The answer is the data below, repeated exactly, with no pictures included.
EXERCISE DATA START
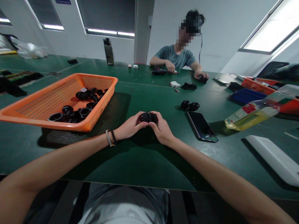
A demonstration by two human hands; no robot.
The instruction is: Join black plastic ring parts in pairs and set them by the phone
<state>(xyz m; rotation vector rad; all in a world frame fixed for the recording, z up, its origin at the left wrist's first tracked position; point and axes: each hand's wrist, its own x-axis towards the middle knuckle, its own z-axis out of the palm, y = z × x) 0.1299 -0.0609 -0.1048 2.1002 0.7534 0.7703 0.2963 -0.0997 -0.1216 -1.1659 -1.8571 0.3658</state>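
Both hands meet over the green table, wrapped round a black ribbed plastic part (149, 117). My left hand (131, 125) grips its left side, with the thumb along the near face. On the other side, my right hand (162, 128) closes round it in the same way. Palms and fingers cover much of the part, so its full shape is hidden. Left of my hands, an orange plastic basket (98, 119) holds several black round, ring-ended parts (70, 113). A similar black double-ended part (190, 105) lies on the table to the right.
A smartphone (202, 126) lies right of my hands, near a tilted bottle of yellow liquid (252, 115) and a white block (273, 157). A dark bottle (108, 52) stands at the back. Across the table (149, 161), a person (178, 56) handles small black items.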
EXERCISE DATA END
RESPONSE TO THIS TASK:
A demonstration by two human hands; no robot.
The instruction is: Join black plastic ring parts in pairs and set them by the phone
<state>(xyz m; rotation vector rad; all in a world frame fixed for the recording, z up, its origin at the left wrist's first tracked position; point and axes: each hand's wrist, its own x-axis towards the middle knuckle, its own z-axis out of the palm, y = z × x) 0.1299 -0.0609 -0.1048 2.1002 0.7534 0.7703 0.2963 -0.0997 -0.1216 -1.1659 -1.8571 0.3658</state>
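Both hands meet over the green table, wrapped round a black ribbed plastic part (149, 117). My left hand (131, 125) grips its left side, with the thumb along the near face. On the other side, my right hand (162, 128) closes round it in the same way. Palms and fingers cover much of the part, so its full shape is hidden. Left of my hands, an orange plastic basket (98, 119) holds several black round, ring-ended parts (70, 113). A similar black double-ended part (190, 105) lies on the table to the right.
A smartphone (202, 126) lies right of my hands, near a tilted bottle of yellow liquid (252, 115) and a white block (273, 157). A dark bottle (108, 52) stands at the back. Across the table (149, 161), a person (178, 56) handles small black items.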

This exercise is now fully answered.